Marcos llegaba tarde, pero no le sorprendía. Siempre llegaba tarde. Habían quedado en uno de los tres o cuatro cafés habituales, elegido más por conveniencia geográfica que por propia preferencia. Ya se encontraban en esa edad en la que las agendas mandan, y los momentos para verse eran cada vez más escasos. Saberse en esa edad les daba asco, pero era el precio a pagar por hacerse adulto.
Durante la espera había tenido tiempo de pedir un capuchino y revisar la red social de turno, dejando el móvil en el bolso cuando su amigo apareció por la puerta del establecimiento buscándola entre la gente. Al saludo le siguió el reproche habitual por la tardanza, y una excusa de esas que podría resumirse en el excesivo gusto de algunos –Marcos entre ellos– por apurar al máximo los horarios. Después él pidió un té y se pusieron a conversar sobre los asuntos cotidianos, preparando el terreno para incursiones más profundas en temas espinosamente personales.
– Huele bien.
Ella le miró largamente, reflexionando.
– El café siempre. Sobre todo a primera hora.
– Yo de pequeño le pedía a mi madre que me dejase oler el bote donde lo guardaban.
– Y ahora te pasas al té. Ya te vale…
Laura era una chica con carácter. Con veintiocho años bien pasados en el DNI, disfrutaba de esa edad en la que las mujeres jóvenes pueden tener la que les venga en gana. Consciente de ello, jugaba a su conveniencia con no llegar a veinticinco o lucir unos joviales treinta y tres dependiendo de la ocasión.
– Sigue gustándome más cómo huele el café.
– Ten cuidado. Los olores son muy putos cuando quieren.
Mirándola intrigado, su amigo se llevó la taza a los labios dejándole continuar. Un gesto muy natural con el que le daba carta blanca para desarrollar su tesis.
– ¿Tú te acuerdas de cómo olía tu primera novia?
– No –respondió él tras pensar un segundo–. Pero tal y como acabó me imagino que a fracaso.
Aquella frase dibujó una sonrisa socarrona en el rostro de Laura, anticipando una conversación llena de celadas de esas que sólo le consentía a Marcos.
– Pues yo sí me acuerdo de cómo olía el mío. Perfectamente –respondió categórica.
– ¿Y te has acordado ahora por…?
– Hoy, en el metro –dijo parando para beber un sorbo–. Uno que ha pasado a mi lado olía igual que Él.
– Y con el olor han venido los recuerdos, imagino.
– No los recuerdos, pero sí su imagen. Ha pasado mucho tiempo como para que aquello siga escociendo.
– Dijo la que no quería pronunciar su nombre…
Ya tardaba en llegar la emboscada. Al menos había tenido gracia, arqueándole la comisura del labio en un atisbo de sonrisa.
– Lo importante vino después. Idiota.
– Pues tú dirás…
– El tío del metro apestaba a tabaco. Primero al perfume y luego a tabaco.

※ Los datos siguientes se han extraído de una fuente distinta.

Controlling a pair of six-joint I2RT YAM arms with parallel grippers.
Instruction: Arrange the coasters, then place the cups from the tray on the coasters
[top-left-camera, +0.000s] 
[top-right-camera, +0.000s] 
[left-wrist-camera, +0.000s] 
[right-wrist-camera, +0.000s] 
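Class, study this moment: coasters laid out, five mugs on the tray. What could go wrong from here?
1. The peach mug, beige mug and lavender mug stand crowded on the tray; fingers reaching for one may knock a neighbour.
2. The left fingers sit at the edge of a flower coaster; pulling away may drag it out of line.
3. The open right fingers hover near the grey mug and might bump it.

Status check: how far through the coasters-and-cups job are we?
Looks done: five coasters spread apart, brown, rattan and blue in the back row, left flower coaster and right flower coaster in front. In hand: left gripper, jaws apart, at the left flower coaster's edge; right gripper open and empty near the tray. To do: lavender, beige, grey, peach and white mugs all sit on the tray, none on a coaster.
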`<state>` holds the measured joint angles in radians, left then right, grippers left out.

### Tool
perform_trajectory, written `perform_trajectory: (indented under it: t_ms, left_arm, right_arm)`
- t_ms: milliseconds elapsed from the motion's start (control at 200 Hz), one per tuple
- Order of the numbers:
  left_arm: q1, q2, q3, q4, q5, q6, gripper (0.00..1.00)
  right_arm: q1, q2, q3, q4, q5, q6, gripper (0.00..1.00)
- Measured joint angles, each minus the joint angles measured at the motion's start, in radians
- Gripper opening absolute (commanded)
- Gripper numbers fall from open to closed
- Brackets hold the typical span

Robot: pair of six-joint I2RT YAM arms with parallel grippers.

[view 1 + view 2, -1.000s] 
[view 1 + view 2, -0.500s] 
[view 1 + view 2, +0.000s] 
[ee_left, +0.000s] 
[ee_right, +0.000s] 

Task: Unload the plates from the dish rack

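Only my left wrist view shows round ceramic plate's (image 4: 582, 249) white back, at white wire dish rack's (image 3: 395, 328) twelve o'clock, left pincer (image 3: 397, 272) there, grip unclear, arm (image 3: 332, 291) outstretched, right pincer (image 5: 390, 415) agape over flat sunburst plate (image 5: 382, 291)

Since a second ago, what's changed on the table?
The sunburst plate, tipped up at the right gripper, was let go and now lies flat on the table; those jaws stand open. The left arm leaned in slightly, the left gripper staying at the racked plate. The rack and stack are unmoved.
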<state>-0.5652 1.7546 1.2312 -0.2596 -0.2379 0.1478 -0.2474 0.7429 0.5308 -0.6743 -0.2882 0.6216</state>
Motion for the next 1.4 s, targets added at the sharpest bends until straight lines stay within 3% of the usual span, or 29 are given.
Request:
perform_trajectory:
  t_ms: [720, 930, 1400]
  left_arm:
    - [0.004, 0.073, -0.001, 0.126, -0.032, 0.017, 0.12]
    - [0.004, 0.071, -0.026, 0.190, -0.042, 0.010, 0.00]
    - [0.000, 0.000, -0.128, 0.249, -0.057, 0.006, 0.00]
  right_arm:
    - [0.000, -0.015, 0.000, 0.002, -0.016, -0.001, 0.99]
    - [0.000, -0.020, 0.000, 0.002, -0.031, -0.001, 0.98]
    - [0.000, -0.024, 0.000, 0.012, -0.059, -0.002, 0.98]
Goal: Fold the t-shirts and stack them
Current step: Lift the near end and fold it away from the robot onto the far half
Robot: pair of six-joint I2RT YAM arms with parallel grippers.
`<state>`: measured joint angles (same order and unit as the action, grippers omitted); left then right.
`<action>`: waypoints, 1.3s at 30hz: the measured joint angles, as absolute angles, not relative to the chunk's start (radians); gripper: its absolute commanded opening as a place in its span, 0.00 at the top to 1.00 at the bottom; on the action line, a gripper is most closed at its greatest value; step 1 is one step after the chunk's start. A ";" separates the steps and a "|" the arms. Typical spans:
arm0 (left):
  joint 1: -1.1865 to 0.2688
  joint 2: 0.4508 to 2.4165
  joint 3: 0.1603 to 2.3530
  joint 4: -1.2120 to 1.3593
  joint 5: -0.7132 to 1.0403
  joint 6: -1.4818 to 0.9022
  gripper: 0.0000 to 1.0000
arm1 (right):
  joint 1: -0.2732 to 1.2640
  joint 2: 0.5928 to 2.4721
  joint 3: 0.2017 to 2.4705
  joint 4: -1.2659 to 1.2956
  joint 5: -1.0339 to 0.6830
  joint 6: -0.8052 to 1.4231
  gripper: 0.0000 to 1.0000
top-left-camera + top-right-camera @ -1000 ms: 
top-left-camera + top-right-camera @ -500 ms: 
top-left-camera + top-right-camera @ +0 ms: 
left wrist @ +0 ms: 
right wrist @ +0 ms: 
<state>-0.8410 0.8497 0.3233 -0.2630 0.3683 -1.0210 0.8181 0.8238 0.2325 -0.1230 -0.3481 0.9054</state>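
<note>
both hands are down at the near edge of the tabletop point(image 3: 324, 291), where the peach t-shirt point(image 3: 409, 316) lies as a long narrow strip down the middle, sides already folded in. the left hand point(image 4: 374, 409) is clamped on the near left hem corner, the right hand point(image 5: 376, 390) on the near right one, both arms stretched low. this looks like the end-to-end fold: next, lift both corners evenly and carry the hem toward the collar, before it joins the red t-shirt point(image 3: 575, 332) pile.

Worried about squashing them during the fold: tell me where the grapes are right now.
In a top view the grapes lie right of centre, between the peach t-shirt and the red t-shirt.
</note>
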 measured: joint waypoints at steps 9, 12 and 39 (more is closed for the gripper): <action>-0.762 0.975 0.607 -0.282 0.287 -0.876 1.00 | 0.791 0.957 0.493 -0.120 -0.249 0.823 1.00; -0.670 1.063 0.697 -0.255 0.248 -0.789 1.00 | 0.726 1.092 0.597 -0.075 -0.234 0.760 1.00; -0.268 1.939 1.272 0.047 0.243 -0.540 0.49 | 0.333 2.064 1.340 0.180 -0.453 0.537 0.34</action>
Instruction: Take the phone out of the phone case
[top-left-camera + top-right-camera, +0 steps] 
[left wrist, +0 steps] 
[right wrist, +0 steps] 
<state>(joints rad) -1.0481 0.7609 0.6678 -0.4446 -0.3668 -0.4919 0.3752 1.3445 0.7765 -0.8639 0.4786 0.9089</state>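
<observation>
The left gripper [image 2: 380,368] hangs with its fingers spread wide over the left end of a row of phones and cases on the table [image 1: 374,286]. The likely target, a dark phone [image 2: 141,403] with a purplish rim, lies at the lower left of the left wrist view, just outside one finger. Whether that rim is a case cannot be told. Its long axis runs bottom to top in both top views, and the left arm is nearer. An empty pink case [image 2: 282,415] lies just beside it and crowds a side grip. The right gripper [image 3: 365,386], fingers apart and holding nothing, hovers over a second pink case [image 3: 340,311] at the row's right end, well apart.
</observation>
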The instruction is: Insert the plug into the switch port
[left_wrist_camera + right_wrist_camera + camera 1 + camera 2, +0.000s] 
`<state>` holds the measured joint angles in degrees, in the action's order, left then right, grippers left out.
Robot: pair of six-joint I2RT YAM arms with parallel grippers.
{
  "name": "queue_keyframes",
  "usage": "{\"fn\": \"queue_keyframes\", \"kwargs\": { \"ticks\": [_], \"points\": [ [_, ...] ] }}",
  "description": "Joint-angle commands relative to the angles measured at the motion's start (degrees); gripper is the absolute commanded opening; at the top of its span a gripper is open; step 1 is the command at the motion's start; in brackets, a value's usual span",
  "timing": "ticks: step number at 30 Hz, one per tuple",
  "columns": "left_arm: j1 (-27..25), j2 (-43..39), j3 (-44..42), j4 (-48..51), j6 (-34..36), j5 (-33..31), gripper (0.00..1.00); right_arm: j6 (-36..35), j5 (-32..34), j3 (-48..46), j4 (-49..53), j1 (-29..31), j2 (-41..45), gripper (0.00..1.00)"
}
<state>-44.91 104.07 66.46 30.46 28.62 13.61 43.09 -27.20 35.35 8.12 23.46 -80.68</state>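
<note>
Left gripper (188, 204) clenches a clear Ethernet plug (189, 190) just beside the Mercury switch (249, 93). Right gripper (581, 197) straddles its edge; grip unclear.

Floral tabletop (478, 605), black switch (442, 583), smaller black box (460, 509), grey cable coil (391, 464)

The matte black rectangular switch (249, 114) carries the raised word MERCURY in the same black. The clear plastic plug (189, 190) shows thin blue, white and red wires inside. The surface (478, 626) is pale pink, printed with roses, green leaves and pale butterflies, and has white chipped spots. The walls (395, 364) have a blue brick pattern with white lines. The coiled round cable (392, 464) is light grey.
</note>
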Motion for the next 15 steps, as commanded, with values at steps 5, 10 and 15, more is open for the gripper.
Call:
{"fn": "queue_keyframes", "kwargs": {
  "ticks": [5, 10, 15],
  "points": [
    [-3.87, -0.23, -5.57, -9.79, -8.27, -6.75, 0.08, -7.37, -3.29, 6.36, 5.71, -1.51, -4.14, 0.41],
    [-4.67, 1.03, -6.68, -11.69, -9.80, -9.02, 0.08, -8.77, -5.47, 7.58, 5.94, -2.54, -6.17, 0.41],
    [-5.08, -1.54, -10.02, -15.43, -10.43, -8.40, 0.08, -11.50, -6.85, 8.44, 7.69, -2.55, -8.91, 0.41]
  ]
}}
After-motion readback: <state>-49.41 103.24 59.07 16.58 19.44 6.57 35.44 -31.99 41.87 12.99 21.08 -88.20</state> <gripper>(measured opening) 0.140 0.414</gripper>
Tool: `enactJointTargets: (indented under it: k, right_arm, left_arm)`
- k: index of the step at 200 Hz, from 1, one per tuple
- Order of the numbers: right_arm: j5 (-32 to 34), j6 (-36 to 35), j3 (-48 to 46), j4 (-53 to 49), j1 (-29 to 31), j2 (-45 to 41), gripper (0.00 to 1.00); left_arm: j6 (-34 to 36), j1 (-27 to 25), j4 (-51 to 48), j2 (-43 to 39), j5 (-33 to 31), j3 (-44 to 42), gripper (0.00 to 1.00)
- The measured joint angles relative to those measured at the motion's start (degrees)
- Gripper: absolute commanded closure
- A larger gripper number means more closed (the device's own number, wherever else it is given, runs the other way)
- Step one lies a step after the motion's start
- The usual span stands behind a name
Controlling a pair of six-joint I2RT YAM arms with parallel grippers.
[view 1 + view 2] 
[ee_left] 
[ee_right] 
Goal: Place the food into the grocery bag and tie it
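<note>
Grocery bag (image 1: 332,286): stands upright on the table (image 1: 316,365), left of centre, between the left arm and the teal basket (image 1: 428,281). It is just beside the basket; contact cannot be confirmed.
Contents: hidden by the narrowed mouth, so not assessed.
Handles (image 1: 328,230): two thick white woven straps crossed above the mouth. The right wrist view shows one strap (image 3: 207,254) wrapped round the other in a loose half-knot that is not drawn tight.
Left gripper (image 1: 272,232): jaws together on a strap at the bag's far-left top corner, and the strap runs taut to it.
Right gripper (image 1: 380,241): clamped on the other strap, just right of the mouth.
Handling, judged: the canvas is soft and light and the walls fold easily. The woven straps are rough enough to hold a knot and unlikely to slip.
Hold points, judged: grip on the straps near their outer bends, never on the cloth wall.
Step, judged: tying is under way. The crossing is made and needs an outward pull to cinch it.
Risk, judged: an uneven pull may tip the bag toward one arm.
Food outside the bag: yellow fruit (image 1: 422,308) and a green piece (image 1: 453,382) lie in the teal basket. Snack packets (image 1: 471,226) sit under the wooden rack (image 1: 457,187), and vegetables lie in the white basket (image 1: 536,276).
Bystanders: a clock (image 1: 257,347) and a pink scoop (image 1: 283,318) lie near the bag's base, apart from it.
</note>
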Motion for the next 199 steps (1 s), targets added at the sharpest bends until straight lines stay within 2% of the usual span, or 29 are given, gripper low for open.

– Si Dios existe es un cachondo mental.
– Veo que entiendes.
– No soy tan tonto como piensas.
Ambos esgrimieron una sonrisa burlesca antes de volver a llevarse la taza a la boca.
– Lo consideraremos una epifanía entonces. La ceniza como resultado del asunto.
Laura asintió complacida. Los primeros amores no deberían de usar perfume, susurró. Por lo que pueda pasar. Tras esa frase ambos disfrutaron del silencio, compartiendo el eco de aquellas palabras en sus mentes. Después Marcos entrecerró los ojos por un instante, suspicaz.
– Ahora que lo dices, sí que hay algo potente en los olores.
Ella le invitó a continuar con un gesto.
– Mi novia. Todas las mañanas se va a trabajar antes que yo; me despido de ella y me preparo el desayuno, pero antes paso por el baño.
– Si vas a soltar uno de tus chistes escatológicos te lo puedes ahorrar.
– No tonta, ya llegaremos a eso –respondió Marcos haciéndole una mueca–. El baño huele a ella. A su perfume. Y eso me gusta.
– Qué asco dais los emparejados.
– Chica, tú hablas de olores y yo también. Ya sabes lo que dicen: los olores que entran por los que salen.
Entornando los ojos, Laura se levantó y tras colocarse el flequillo se apartó de la mesa.
– ¿Te vas por lo malo que era el chiste?
– No –contestó ella por encima del hombro–, era tan malo como para que pagues tú el café, pero no tanto como para irme. De momento voy al baño.